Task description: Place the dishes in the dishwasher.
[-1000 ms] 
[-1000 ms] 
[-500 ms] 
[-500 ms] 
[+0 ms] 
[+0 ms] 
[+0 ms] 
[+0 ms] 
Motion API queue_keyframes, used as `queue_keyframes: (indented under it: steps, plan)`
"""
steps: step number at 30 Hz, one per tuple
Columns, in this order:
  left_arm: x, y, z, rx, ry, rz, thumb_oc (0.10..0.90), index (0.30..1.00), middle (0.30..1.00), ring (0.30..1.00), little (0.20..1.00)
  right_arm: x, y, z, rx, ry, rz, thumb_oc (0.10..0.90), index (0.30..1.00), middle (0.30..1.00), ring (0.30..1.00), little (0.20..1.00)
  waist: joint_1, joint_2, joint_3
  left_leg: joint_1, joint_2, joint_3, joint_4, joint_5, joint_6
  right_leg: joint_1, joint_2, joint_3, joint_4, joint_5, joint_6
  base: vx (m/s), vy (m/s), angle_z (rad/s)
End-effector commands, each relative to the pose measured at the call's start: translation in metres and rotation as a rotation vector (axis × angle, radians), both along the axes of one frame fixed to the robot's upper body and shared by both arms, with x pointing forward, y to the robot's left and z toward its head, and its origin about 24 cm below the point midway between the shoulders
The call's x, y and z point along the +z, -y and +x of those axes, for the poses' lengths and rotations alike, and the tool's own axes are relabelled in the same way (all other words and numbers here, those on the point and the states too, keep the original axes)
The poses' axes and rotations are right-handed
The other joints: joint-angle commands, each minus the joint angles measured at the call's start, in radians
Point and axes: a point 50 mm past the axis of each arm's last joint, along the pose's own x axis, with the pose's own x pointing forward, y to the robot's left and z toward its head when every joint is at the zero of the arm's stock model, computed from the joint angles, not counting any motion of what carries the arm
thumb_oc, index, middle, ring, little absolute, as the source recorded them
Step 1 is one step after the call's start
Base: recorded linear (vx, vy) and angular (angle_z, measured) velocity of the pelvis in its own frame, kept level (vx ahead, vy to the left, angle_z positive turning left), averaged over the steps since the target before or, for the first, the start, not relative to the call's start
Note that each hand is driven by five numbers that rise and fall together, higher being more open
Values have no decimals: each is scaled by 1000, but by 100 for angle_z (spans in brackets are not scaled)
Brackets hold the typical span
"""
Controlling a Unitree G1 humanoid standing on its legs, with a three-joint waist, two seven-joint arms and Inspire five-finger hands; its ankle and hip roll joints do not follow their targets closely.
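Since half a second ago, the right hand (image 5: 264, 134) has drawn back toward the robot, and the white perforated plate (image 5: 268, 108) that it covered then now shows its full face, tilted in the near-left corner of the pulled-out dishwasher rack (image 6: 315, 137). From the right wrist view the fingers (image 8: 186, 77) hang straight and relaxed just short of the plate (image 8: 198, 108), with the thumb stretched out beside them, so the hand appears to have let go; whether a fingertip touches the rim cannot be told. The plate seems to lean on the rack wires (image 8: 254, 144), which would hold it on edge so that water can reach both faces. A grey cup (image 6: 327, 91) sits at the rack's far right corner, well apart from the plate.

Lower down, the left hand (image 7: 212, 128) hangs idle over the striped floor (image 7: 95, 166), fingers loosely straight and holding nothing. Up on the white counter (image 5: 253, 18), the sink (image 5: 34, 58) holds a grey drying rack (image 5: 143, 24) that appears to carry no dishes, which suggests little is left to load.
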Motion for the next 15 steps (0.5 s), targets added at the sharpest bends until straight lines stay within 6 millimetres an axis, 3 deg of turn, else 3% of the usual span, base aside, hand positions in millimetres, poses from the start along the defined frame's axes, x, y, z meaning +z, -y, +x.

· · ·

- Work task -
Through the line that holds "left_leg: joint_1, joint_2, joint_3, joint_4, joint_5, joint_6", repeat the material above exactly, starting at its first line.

- Expected output -
Task description: Place the dishes in the dishwasher.
[-1000 ms] 
[-1000 ms] 
[-500 ms] 
[-500 ms] 
[+0 ms] 
[+0 ms] 
[+0 ms] 
[+0 ms] 
Motion API queue_keyframes, used as `queue_keyframes: (indented under it: steps, plan)`
"""
steps: step number at 30 Hz, one per tuple
Columns, in this order:
  left_arm: x, y, z, rx, ry, rz, thumb_oc (0.10..0.90), index (0.30..1.00), middle (0.30..1.00), ring (0.30..1.00), little (0.20..1.00)
  right_arm: x, y, z, rx, ry, rz, thumb_oc (0.10..0.90), index (0.30..1.00), middle (0.30..1.00), ring (0.30..1.00), little (0.20..1.00)
  waist: joint_1, joint_2, joint_3
  left_leg: joint_1, joint_2, joint_3, joint_4, joint_5, joint_6

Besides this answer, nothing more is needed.